**REQUIRED WORK**
How many lines in these records hold the string "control"? Reply with the number alone.

**DATA TO PROCESS**

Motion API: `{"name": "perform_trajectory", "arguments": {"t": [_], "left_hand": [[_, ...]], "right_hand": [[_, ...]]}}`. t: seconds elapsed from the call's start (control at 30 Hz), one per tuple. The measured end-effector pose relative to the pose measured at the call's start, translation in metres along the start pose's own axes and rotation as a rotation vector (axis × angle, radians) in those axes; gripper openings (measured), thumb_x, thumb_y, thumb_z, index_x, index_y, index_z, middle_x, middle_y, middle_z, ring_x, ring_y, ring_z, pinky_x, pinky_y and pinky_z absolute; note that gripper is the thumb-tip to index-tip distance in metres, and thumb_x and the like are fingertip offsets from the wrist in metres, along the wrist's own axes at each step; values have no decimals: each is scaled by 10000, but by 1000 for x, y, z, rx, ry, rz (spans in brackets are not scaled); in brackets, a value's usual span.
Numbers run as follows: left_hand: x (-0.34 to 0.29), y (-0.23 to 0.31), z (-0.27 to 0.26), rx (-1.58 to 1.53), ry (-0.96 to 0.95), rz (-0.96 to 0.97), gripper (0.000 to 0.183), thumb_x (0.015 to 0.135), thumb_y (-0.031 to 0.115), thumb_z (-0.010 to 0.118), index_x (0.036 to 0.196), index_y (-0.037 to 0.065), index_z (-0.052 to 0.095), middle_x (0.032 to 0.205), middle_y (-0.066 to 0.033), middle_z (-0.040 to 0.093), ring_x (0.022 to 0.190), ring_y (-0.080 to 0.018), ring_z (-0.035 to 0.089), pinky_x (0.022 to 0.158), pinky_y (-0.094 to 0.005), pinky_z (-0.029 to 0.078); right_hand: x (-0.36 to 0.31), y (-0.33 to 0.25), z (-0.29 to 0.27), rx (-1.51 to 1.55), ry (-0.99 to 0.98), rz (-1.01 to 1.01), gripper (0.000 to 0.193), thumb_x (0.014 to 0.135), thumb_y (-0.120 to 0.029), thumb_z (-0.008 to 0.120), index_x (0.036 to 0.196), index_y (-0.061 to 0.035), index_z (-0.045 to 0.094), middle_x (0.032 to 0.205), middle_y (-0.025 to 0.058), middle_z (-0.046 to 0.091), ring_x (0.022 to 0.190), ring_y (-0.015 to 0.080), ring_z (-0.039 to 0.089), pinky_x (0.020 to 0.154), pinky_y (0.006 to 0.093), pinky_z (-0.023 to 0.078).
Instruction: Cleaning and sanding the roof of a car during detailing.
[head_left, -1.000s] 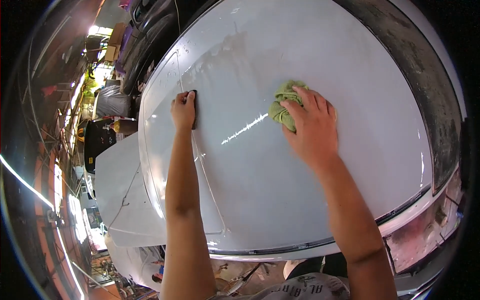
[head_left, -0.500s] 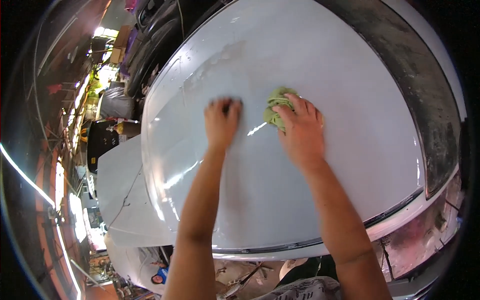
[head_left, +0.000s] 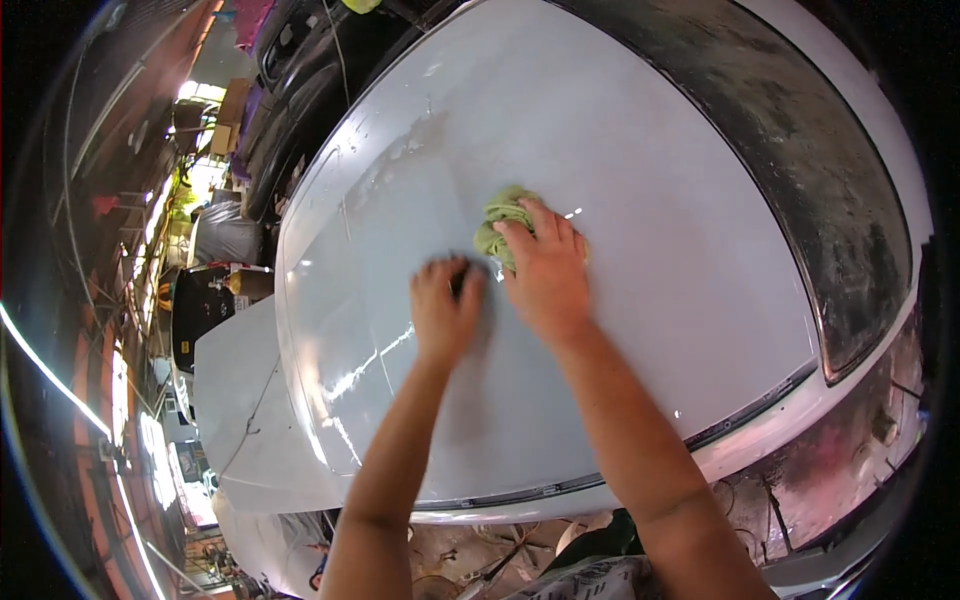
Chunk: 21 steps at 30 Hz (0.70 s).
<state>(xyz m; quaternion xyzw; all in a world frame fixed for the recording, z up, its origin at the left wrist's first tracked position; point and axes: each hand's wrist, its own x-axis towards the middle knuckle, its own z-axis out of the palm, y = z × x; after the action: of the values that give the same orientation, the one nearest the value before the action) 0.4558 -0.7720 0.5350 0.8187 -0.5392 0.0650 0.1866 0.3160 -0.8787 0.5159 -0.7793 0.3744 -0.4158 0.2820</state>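
A pale grey-white car roof with a wet sheen fills the middle of the view. My left hand lies low over it, fingers curled around a small dark pad. Most of that pad is hidden and its kind cannot be made out. Just to the right and a little farther off, my right hand presses a crumpled green cloth onto the roof. The cloth bunches out past the fingertips on their left side.
Dusty dark glass borders the roof on the right. A black trim strip runs along its near edge. Another white panel lies at the left. Beyond it stand a grey covered object and a dark car.
My left hand has come nearer to me with the dark pad. My right hand has slid left with the green cloth, so the hands are closer together. The view has shifted slightly.
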Motion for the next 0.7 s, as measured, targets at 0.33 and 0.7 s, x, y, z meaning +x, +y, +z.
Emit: {"name": "perform_trajectory", "arguments": {"t": [0.33,0.7], "left_hand": [[57,-16,15,75,64,18,326,950,292,701,1159,42,700,1129,-161,686,1110,-365,606,999,-467,460],[97,-16,2,107,115,-135,364,952,386,658,1113,62,697,1152,-159,670,1113,-401,579,986,-487,472]], "right_hand": [[0,-5,7,21,19,13,441,795,-91,769,1222,-157,679,1419,87,529,1248,336,534,1048,506,432],[9,-23,6,367,284,55,428,849,-78,773,1240,-53,601,1386,174,533,1261,407,534,1043,509,461]]}}
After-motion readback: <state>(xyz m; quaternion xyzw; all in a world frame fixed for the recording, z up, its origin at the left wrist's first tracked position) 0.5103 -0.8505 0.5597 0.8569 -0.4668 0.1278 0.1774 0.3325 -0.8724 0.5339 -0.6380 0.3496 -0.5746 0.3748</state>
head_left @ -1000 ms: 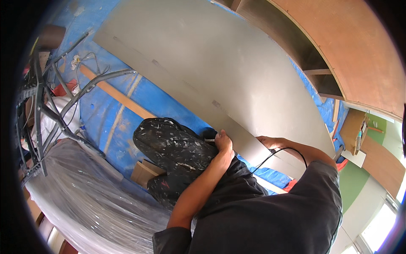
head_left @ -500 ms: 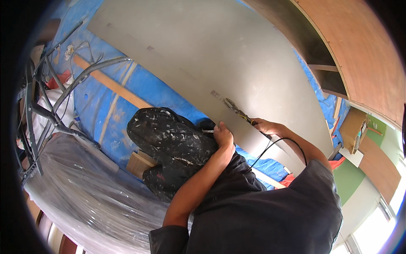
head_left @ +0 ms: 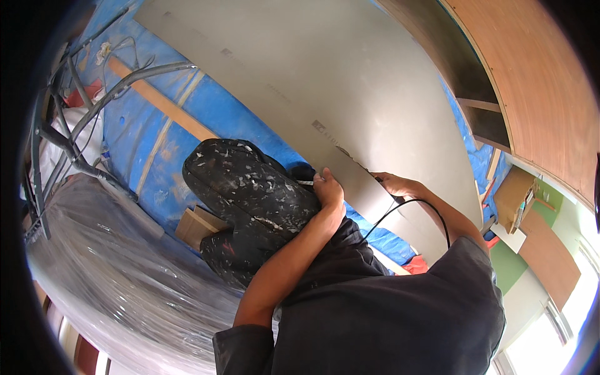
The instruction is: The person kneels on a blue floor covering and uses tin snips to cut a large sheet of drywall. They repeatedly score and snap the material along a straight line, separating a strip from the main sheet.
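Observation:
A large thin grey sheet (head_left: 375, 75) with faint printed marks lies in front of me. My left hand (head_left: 329, 190) is closed on the near edge of the sheet, beside my paint-spattered dark knee. A small white piece shows by its fingers; I cannot tell what it is. My right hand (head_left: 400, 185) is wrapped round a pair of hand snips (head_left: 344, 152). Their jaws sit along a slit line in the sheet, largely hidden by it. Between both hands, the near strip of the sheet bends up a little. A black cord (head_left: 409, 202) loops beside my right forearm.
Blue sheeting (head_left: 219, 115) covers the floor under a wooden batten (head_left: 159, 100). Dark bent tubes (head_left: 75, 159) stand at the left, above a plastic-wrapped bulk (head_left: 125, 262). A wooden cabinet (head_left: 531, 81) rises at the right. Wood blocks (head_left: 199, 226) lie by my knee.
The snips' jaws, plain to see above the sheet before, are now mostly hidden at the slit. Both hands keep nearly the same places; the view has shifted slightly.

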### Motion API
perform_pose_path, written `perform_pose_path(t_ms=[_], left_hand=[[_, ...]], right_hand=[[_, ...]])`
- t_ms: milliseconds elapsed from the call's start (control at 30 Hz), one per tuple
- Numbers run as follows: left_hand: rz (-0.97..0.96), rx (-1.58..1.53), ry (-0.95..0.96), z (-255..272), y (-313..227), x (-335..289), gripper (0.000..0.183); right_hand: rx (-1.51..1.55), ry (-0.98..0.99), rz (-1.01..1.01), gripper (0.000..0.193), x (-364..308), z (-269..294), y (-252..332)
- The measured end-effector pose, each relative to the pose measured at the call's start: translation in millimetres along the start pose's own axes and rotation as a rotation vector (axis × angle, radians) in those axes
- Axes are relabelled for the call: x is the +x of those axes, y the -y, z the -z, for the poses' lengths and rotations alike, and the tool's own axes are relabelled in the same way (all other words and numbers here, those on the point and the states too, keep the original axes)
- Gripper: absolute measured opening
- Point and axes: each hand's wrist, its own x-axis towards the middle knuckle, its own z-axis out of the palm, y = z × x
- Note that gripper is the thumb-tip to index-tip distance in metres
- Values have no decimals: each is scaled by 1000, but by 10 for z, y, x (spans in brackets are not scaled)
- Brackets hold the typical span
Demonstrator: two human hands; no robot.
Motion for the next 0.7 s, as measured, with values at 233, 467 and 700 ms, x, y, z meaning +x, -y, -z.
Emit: perform_pose_path(t_ms=[233,467,700], left_hand=[[-24,-26,-26,-6,104,70,30],[-8,-16,-1,7,62,27,32],[-37,-70,22,-7,67,50,29]], right_hand=[[184,13,54,42,-69,-18,-91],[-113,27,94,44,87,177,-84],[-142,29,-4,48,-82,123,-34]])
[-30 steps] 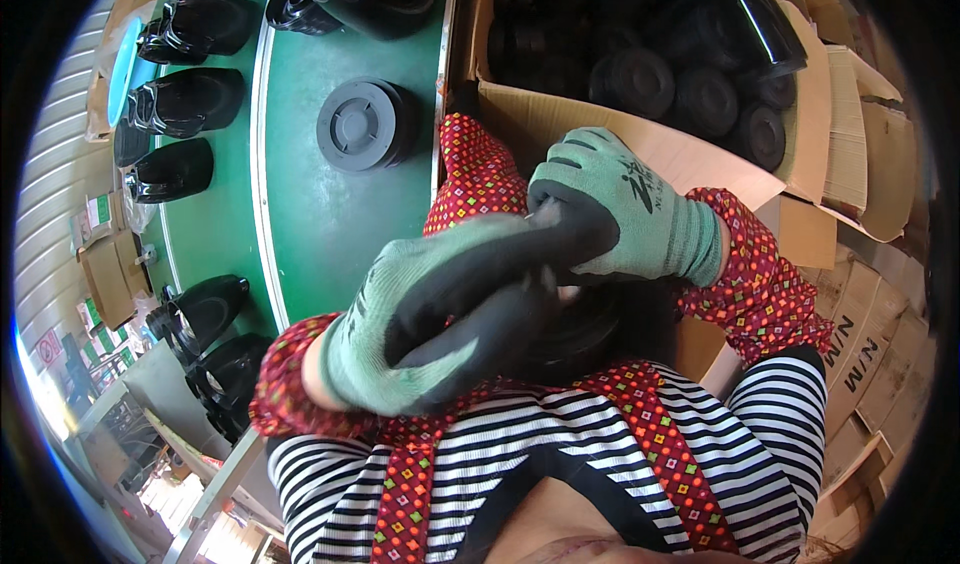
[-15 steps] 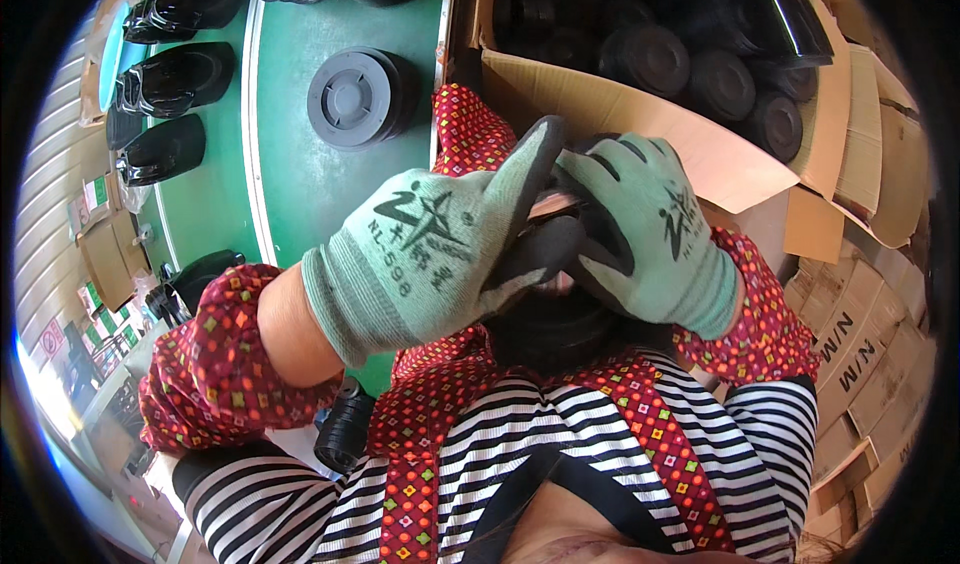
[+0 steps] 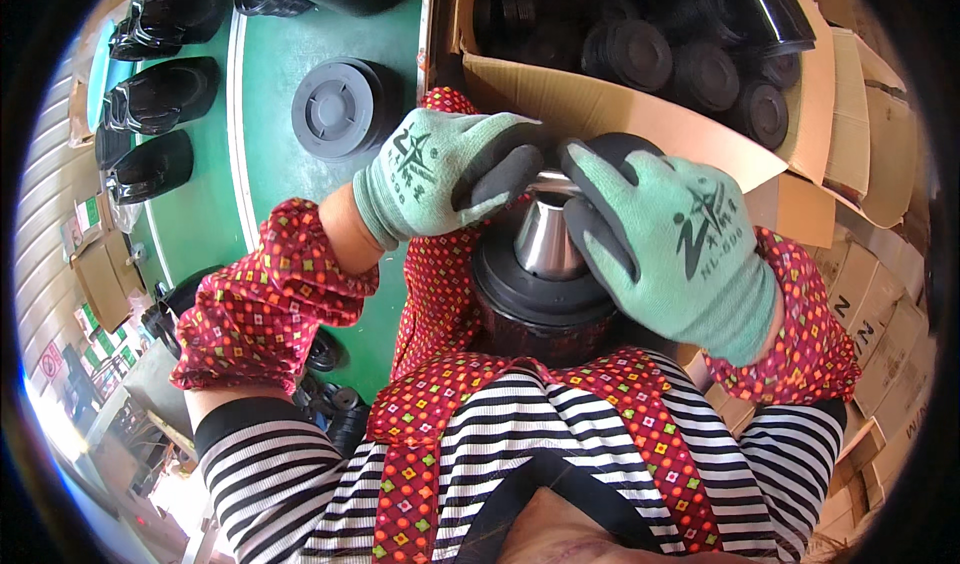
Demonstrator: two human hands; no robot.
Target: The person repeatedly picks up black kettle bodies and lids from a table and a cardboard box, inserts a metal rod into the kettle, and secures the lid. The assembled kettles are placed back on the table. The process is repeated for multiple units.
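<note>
A shiny metal cone (image 3: 549,239) stands upright on a dark round base (image 3: 545,289), close in front of my body. Both hands wear green gloves with black fingers. My left hand (image 3: 470,169) is at the cone's upper left, fingers curled and pinching. From the right, my right hand (image 3: 660,224) reaches in with thumb and fingers bent. A thin shiny strip (image 3: 550,178) shows between the fingertips just above the cone's top; most of it is hidden. Behind my right fingers, a black rounded part (image 3: 625,147) is partly covered.
A grey-black round part (image 3: 338,109) lies on the green table (image 3: 290,214) at left. Glossy black housings (image 3: 160,94) line the far left. An open cardboard box (image 3: 640,104) of black round parts stands beyond my hands. Flattened cartons (image 3: 880,294) are at right.
My hands have moved apart, the left one up and away from my body. The metal cone, mostly covered by the gloves before, now shows on its base.
</note>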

**WRITTEN RESPONSE**
2